### [TASK PROMPT]
Among the lines below, take the one holding "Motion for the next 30", the one holding "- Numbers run", and all lines between them. Set them down exactly.

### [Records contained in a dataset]

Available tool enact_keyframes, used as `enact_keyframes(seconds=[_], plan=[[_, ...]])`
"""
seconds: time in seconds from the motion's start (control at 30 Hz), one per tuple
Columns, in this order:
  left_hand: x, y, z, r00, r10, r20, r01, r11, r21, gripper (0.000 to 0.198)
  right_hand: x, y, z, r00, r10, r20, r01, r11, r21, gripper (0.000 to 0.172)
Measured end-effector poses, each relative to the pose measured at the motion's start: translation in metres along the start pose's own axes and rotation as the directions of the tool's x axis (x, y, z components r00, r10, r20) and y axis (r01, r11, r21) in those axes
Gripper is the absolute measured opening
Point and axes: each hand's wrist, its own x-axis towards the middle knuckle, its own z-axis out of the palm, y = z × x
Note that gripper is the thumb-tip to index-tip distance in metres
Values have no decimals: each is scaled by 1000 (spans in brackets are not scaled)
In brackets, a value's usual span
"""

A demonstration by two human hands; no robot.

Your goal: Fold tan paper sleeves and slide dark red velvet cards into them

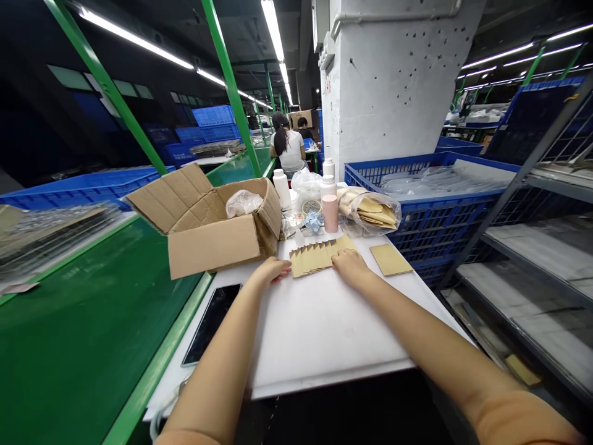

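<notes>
A row of overlapping small kraft paper envelopes (311,259) lies fanned out on the white tabletop (324,334). My left hand (273,271) is at the row's left end, its thumb and fingers slightly apart by the edge. Curled fingers of my right hand (349,267) press on the right part of the row; the fingertips are partly hidden. Another kraft envelope (343,243) extends behind that hand. To the right lies a separate flat stack of kraft envelopes (391,259).
An open cardboard box (213,244) stands at the back left, beside white bottles (281,188), a pink bottle (330,213) and a bagged envelope bundle (370,210). A phone (212,324) lies left. Blue crate (417,216) and metal shelving (532,247) flank the right; green conveyor (115,327) runs left.
</notes>
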Motion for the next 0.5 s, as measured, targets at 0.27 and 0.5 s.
enact_keyframes(seconds=[0.27,0.5], plan=[[13,4,25,982,-79,-171,90,994,57,17,-2,1,2,1000,-9,-3,9,999,-34,27],[7,8,46,992,-103,-66,86,971,-224,17,2,1,6,1000,2,-21,-3,999,-39,28]])
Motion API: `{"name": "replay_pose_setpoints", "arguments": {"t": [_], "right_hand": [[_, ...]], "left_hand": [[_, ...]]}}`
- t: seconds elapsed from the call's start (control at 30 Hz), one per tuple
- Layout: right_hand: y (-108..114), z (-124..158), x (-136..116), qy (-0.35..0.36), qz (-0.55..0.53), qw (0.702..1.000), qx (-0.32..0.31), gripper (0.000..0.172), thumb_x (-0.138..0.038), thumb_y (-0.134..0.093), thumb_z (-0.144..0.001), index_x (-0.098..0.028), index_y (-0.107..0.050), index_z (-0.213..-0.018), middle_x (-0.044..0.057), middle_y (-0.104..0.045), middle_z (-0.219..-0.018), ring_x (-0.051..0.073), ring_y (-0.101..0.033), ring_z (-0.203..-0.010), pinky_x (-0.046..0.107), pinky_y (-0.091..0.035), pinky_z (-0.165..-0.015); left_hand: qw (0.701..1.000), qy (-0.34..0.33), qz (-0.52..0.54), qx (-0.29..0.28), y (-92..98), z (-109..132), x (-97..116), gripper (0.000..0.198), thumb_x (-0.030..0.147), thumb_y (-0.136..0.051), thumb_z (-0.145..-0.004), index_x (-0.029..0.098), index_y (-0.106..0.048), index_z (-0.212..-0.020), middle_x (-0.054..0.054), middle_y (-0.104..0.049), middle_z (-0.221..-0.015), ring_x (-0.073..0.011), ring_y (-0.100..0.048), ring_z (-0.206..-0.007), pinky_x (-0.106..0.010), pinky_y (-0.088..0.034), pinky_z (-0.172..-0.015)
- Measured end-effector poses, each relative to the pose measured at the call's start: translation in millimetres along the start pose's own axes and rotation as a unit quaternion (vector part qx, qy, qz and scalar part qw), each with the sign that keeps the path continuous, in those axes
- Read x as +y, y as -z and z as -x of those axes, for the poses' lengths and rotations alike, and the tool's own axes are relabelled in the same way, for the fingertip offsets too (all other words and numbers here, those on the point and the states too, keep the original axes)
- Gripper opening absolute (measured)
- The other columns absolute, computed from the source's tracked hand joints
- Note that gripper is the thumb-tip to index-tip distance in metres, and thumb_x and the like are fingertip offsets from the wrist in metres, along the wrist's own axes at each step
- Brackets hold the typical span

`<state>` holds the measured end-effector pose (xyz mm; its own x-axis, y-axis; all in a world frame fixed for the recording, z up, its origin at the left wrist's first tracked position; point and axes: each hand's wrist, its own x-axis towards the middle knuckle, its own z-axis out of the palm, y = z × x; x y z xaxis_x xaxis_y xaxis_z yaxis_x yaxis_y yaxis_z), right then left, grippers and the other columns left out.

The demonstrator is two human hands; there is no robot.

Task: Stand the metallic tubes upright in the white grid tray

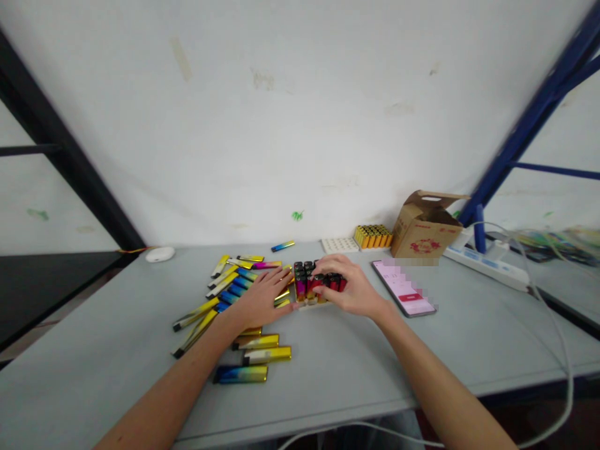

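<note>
My left hand (262, 297) lies flat with fingers stretched over a spread of slim stick-shaped pieces, yellow, blue and silver with dark ends; one yellow-blue stick (241, 374) lies nearest me. Its fingertips reach the left side of a light-coloured rack (309, 303), where several short tubes with black tops (300, 284) stand upright in rows. Over the rack's right part curves my right hand (349, 287), its thumb and fingers closed around a red tube (317, 281). The back of this hand hides part of the rack and the fingertips.
By the wall are a blue-yellow stick (283, 246), a white holed tray (338, 245), a block of yellow-orange tubes (374, 237) and an open cardboard box (422, 231). To the right lie a phone (403, 289), a power strip (487, 265) and a white cable (562, 350).
</note>
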<state>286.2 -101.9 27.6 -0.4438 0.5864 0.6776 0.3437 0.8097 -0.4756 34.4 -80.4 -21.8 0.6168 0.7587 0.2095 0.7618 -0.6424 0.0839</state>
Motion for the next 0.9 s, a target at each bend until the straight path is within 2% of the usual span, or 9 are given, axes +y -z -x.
{"name": "replay_pose_setpoints", "arguments": {"t": [0.23,0.33,0.47,0.7,0.8,0.9], "right_hand": [[-5,-2,5,0.058,0.058,0.996,-0.037,0.016,-0.025,-0.070,-0.081,-0.023,-0.070,-0.097,0.007,-0.068,-0.108,0.024,-0.058,-0.110,0.044,-0.045,-0.099],[-4,-2,6,0.056,0.087,0.994,-0.038,0.015,-0.025,-0.071,-0.080,-0.023,-0.071,-0.095,0.008,-0.064,-0.116,0.025,-0.057,-0.111,0.046,-0.044,-0.099],[0,-1,6,0.056,0.097,0.993,-0.044,0.014,-0.025,-0.069,-0.082,-0.022,-0.072,-0.095,0.009,-0.064,-0.115,0.025,-0.056,-0.111,0.045,-0.044,-0.099],[1,-2,7,0.048,0.084,0.994,-0.056,0.013,-0.022,-0.068,-0.081,-0.022,-0.072,-0.093,0.009,-0.065,-0.112,0.024,-0.058,-0.108,0.045,-0.045,-0.097],[-1,-1,8,0.041,0.080,0.994,-0.065,0.013,-0.023,-0.068,-0.081,-0.023,-0.072,-0.092,0.009,-0.064,-0.114,0.024,-0.058,-0.109,0.044,-0.046,-0.097],[1,1,11,0.026,0.078,0.995,-0.054,0.023,-0.025,-0.071,-0.079,-0.023,-0.070,-0.102,0.010,-0.061,-0.122,0.025,-0.057,-0.113,0.044,-0.044,-0.100]], "left_hand": [[1.000,0.012,0.011,-0.014,1.7,0,1,0.074,0.065,-0.044,-0.090,0.016,-0.040,-0.145,-0.015,-0.038,-0.153,-0.0319,-0.032,-0.143,-0.050,-0.028,-0.115],[1.000,0.017,0.019,-0.018,4.7,1,4,0.072,0.064,-0.045,-0.090,0.017,-0.041,-0.145,-0.014,-0.038,-0.153,-0.0315,-0.031,-0.143,-0.050,-0.028,-0.115],[0.999,0.028,0.024,-0.027,8.3,1,7,0.072,0.063,-0.045,-0.090,0.015,-0.043,-0.143,-0.015,-0.041,-0.151,-0.0312,-0.032,-0.142,-0.050,-0.027,-0.116],[0.999,0.024,0.048,0.003,6.7,1,6,0.067,0.060,-0.053,-0.088,0.015,-0.048,-0.138,-0.017,-0.049,-0.145,-0.0326,-0.040,-0.138,-0.052,-0.030,-0.113],[0.998,0.005,0.065,0.023,7.9,0,7,0.059,0.056,-0.058,-0.086,0.016,-0.054,-0.130,-0.016,-0.057,-0.137,-0.0316,-0.048,-0.130,-0.050,-0.034,-0.111],[0.996,-0.010,0.083,0.043,10.6,-1,10,0.051,0.051,-0.063,-0.084,0.018,-0.057,-0.124,-0.014,-0.062,-0.129,-0.0298,-0.054,-0.123,-0.047,-0.038,-0.108]]}}
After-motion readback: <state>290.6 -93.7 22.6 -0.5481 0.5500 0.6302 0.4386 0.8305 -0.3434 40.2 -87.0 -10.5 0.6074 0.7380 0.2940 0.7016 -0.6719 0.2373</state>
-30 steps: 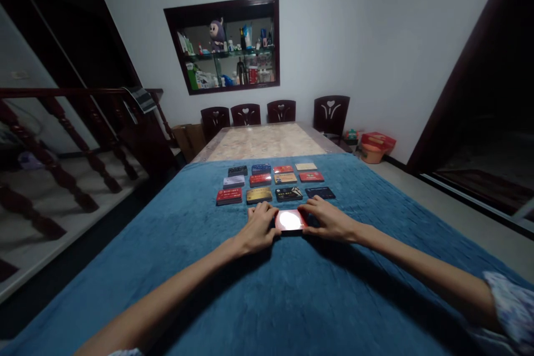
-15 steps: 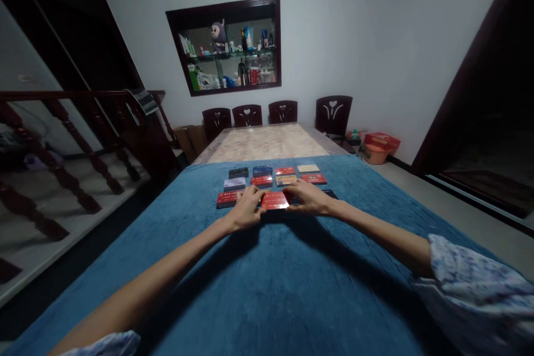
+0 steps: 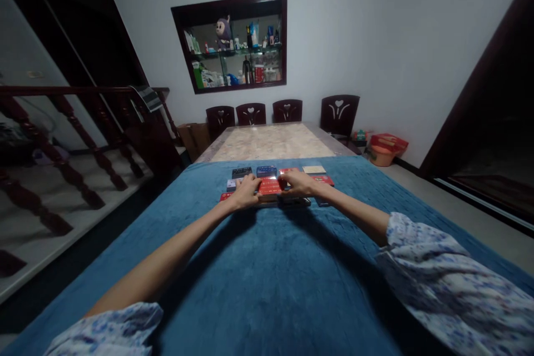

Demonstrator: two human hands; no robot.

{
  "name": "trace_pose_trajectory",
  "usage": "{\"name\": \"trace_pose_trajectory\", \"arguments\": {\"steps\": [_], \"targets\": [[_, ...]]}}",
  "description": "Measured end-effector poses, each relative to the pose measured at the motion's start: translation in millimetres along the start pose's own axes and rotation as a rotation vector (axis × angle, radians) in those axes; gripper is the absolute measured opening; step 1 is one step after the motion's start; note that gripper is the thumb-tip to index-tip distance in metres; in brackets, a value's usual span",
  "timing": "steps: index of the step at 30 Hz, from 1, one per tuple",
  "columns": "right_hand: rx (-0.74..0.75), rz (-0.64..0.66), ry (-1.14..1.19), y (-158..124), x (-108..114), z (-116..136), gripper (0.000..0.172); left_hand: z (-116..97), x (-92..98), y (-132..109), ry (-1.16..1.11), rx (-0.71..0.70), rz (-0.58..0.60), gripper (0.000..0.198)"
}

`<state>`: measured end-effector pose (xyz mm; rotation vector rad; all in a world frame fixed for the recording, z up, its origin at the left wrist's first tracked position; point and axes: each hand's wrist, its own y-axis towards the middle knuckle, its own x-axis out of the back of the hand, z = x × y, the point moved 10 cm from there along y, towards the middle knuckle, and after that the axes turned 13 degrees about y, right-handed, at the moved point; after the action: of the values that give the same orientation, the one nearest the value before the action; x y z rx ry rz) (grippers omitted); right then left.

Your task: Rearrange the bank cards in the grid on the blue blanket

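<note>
Between my left hand [image 3: 245,191] and my right hand [image 3: 298,183] is a flat red rectangular card [image 3: 269,186] with pale print. My fingers pinch it at its left and right ends, a little above the rows of similar pieces. Behind it lie a black card stack [image 3: 242,172], a blue one [image 3: 266,171] and a cream one [image 3: 314,169]. A pale stack [image 3: 231,184] and a red one [image 3: 225,196] show beside my left hand. Right of my right hand lies another red one [image 3: 324,179]. Dark pieces under my right hand are partly hidden.
A blue cloth [image 3: 267,278] covers the near part of the table, with its patterned top [image 3: 267,142] beyond. Dark chairs [image 3: 339,114] stand around the far end. A wooden railing [image 3: 83,178] runs on the left; an orange tub [image 3: 380,156] sits on the floor at right.
Both hands have moved the red card away from me, from the near row to over the middle row. The view has shifted slightly.
</note>
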<state>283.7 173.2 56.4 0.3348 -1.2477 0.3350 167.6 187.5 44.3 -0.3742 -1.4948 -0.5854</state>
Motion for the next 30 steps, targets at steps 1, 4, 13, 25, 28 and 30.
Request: {"name": "trace_pose_trajectory", "arguments": {"steps": [1, 4, 13, 25, 28, 30], "targets": [[-0.009, 0.004, -0.007, 3.3, 0.2, -1.5, 0.020, 1.6, -0.3, 2.8, 0.004, 0.002, 0.003, 0.040], [-0.029, 0.021, -0.024, 12.7, -0.4, -5.6, 0.020, 6.8, -2.2, 10.8, 0.016, 0.009, 0.009, 0.039], [-0.079, 0.059, -0.018, 41.2, -7.7, -19.0, 0.026, 23.2, -12.8, 31.7, 0.060, 0.066, 0.036, 0.040], [-0.181, 0.123, -0.039, 64.8, -20.8, -35.5, 0.036, 34.6, -26.3, 50.1, 0.098, 0.115, 0.105, 0.040], [-0.189, 0.142, -0.049, 67.8, -22.3, -37.0, 0.037, 35.6, -29.4, 54.0, 0.108, 0.113, 0.130, 0.038], [-0.193, 0.159, -0.055, 69.9, -24.3, -37.8, 0.038, 35.2, -31.1, 55.7, 0.114, 0.107, 0.144, 0.036]]}}
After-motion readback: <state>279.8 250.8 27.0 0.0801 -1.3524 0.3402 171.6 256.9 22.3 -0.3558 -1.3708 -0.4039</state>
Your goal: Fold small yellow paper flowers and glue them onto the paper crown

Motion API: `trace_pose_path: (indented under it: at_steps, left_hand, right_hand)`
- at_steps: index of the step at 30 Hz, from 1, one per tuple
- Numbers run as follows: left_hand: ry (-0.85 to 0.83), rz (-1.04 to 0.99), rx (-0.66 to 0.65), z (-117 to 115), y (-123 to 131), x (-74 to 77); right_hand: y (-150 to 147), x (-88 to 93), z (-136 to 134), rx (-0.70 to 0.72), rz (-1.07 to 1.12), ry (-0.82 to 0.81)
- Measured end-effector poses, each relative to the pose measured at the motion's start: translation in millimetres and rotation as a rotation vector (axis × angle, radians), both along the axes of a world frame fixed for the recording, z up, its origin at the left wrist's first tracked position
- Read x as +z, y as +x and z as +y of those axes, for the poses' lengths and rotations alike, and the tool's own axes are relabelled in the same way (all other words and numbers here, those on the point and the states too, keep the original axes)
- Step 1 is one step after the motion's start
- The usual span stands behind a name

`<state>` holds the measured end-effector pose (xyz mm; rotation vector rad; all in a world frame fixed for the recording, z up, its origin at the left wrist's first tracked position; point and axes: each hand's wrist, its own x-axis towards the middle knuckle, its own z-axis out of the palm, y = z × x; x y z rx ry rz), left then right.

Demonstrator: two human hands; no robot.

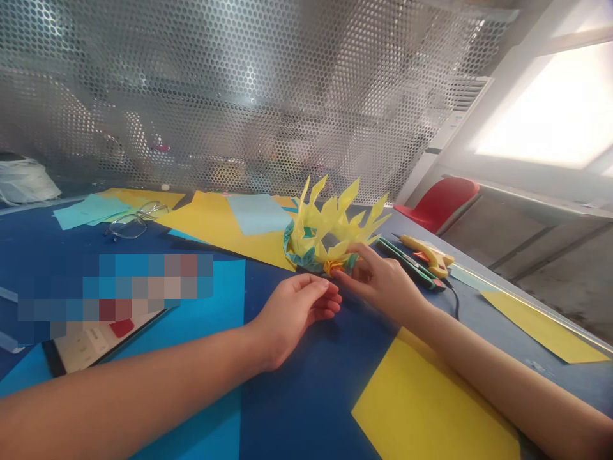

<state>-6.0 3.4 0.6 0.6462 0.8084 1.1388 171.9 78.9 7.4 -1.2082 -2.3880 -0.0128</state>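
Observation:
A folded paper crown (330, 220) stands on the blue table. It has tall pale-yellow points, a teal folded band and an orange folded piece (332, 266) at its front. My right hand (387, 281) reaches in from the right, its thumb and forefinger closed on the crown's front edge at the orange piece. Just below and left of that, my left hand (297, 313) is loosely closed, thumb against curled fingers. Nothing shows in it, and it sits a little apart from the crown.
Right of the crown lie a yellow glue gun (433, 255) with a black cord and a green-and-black tool (412, 265). Yellow paper (431, 402), blue paper (215, 396), glasses (131, 223) and a phone (96, 345) lie about. Behind stands a perforated metal screen (239, 96).

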Motion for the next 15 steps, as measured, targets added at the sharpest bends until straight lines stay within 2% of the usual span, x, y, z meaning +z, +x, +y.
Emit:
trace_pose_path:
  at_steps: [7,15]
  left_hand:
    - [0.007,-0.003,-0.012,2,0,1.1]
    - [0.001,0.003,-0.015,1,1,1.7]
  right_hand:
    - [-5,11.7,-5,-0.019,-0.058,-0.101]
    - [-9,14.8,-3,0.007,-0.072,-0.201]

### [EXPECTED OUTPUT]
Motion for the next 30 steps, targets at steps 1, 4, 13, 25, 28 and 30.
Request: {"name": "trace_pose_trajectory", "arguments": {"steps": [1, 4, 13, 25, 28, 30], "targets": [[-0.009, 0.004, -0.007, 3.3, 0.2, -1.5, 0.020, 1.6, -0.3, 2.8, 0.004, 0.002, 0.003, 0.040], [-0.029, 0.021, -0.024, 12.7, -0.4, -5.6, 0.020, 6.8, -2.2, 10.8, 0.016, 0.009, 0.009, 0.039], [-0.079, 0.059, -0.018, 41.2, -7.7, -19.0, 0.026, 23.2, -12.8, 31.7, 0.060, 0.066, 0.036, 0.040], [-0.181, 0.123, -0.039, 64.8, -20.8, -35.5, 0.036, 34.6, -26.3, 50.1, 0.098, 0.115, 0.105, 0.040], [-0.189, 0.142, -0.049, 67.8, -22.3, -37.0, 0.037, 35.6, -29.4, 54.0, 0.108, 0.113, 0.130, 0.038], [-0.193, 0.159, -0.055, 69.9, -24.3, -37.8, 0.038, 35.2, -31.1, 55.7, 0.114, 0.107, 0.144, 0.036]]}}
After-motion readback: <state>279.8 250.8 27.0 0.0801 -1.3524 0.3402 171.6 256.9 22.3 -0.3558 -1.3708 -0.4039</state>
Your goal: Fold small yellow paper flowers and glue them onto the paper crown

Motion API: `trace_pose_path: (indented under it: at_steps, left_hand, right_hand)`
- at_steps: index of the step at 30 Hz, from 1, one per tuple
- Numbers run as follows: left_hand: ry (-0.85 to 0.83), rz (-1.04 to 0.99), rx (-0.66 to 0.65), z (-117 to 115), y (-123 to 131), x (-74 to 77); right_hand: y (-150 to 147), x (-88 to 93), z (-136 to 134), rx (-0.70 to 0.72), rz (-1.07 to 1.12), ry (-0.82 to 0.81)

The exercise has been answered completely.